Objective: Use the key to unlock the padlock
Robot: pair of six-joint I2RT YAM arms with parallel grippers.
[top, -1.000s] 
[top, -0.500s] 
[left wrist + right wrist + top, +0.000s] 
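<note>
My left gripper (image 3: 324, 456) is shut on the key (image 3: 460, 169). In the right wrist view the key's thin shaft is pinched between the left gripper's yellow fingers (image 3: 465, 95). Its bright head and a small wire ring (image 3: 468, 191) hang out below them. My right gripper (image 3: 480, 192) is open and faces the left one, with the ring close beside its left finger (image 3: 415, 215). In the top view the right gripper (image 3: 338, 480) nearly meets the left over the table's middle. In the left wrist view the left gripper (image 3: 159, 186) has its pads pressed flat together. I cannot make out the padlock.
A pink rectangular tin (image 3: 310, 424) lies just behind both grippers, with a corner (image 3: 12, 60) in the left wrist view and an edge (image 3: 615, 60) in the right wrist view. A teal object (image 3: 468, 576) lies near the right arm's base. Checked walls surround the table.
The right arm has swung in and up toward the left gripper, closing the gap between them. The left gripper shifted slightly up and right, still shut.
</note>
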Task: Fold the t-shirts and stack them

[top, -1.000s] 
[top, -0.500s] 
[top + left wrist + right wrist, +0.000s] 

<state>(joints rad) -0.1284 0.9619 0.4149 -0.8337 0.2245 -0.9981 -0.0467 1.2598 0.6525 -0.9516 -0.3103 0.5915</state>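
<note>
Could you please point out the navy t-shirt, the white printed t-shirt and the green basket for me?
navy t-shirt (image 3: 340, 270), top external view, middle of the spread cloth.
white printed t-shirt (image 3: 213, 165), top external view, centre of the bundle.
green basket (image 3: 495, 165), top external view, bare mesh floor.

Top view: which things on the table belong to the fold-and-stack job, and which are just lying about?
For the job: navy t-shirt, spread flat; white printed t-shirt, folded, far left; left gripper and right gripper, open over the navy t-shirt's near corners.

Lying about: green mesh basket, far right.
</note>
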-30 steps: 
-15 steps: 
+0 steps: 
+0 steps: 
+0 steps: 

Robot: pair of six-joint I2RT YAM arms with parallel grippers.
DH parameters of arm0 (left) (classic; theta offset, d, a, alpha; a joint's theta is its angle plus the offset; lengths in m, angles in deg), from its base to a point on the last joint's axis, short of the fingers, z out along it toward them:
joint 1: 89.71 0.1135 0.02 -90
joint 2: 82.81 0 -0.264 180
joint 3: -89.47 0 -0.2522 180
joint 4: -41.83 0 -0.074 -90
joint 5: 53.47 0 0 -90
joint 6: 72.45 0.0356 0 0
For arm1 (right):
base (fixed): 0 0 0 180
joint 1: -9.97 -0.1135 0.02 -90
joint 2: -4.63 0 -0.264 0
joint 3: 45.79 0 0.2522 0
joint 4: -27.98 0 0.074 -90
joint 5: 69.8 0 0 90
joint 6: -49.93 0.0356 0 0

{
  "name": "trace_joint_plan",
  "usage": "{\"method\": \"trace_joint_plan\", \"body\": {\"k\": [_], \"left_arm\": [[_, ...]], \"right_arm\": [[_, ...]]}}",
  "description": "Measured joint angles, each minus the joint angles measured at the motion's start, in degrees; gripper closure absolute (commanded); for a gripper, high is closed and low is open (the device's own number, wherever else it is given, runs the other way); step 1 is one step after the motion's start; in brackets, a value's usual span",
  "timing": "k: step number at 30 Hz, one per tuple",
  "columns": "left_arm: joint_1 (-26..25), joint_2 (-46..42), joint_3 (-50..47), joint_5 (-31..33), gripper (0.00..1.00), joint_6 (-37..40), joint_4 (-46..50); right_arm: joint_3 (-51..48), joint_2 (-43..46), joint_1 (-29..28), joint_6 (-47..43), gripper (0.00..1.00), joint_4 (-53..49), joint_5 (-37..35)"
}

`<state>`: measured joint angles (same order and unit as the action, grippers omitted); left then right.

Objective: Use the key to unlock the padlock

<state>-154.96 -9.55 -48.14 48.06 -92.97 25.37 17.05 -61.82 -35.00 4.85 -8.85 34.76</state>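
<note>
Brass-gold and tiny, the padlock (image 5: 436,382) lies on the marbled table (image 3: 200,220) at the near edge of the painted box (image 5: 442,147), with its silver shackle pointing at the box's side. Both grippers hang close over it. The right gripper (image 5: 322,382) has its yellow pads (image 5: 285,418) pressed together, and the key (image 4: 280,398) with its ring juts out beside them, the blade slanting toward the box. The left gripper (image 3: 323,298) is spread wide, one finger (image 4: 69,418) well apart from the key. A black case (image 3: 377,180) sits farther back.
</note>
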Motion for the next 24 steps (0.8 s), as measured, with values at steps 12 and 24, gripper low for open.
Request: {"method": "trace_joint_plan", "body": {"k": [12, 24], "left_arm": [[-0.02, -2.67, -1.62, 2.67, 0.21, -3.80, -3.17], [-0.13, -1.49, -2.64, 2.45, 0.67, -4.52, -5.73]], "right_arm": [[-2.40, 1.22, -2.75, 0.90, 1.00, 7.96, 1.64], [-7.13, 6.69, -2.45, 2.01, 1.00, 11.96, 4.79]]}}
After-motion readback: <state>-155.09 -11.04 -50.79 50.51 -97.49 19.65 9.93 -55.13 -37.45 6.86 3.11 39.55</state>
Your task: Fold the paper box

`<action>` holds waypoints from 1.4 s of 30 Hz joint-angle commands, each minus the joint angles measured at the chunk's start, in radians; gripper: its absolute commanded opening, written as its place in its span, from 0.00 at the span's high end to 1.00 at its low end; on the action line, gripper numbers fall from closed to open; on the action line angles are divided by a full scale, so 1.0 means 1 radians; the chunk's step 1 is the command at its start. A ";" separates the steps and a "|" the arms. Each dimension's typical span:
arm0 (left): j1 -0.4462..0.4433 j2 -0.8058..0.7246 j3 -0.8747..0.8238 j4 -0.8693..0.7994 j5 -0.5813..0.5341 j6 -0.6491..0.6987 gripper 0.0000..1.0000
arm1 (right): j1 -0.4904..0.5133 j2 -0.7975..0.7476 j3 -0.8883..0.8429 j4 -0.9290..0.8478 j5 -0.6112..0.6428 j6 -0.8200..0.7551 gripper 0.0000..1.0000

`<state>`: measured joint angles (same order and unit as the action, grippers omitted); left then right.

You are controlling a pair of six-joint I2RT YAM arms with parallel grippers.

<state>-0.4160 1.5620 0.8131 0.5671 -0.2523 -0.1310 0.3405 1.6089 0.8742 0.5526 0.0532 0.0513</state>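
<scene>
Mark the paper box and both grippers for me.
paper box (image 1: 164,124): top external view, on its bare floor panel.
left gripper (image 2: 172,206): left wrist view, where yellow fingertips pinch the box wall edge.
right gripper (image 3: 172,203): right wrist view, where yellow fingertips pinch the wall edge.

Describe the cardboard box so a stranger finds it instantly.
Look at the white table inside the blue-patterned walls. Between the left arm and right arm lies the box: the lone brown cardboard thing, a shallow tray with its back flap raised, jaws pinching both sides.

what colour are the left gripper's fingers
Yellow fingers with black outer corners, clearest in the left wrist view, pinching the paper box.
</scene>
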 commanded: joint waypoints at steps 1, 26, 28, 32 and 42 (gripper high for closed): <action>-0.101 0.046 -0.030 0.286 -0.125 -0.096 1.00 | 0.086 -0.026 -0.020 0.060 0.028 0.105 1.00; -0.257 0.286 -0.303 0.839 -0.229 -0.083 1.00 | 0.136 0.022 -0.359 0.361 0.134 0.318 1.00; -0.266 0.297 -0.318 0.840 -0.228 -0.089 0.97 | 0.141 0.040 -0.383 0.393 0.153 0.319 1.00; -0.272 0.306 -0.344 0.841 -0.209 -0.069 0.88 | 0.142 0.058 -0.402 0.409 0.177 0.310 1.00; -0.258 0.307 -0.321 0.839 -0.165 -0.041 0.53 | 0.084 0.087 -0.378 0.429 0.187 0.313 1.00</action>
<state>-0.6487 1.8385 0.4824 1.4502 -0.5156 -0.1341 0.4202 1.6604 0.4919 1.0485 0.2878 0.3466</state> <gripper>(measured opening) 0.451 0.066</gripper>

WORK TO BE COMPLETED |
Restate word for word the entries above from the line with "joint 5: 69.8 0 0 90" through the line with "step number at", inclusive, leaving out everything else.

EXERCISE RESULT |
joint 5: 69.8 0 0 90
joint 6: -49.93 0.0356 0 0

{
  "name": "trace_joint_plan",
  "usage": "{\"method\": \"trace_joint_plan\", \"body\": {\"k\": [_], \"left_arm\": [[_, ...]], \"right_arm\": [[_, ...]]}}",
  "description": "Measured joint angles, each minus the joint angles measured at the motion's start, in degrees; gripper closure absolute (commanded); for a gripper, high is closed and low is open (the device's own number, wherever else it is given, runs the other way); step 1 is one step after the motion's start; in brackets, a value's usual span",
  "timing": "k: step number at 30 Hz, one per tuple",

That finishes the exercise.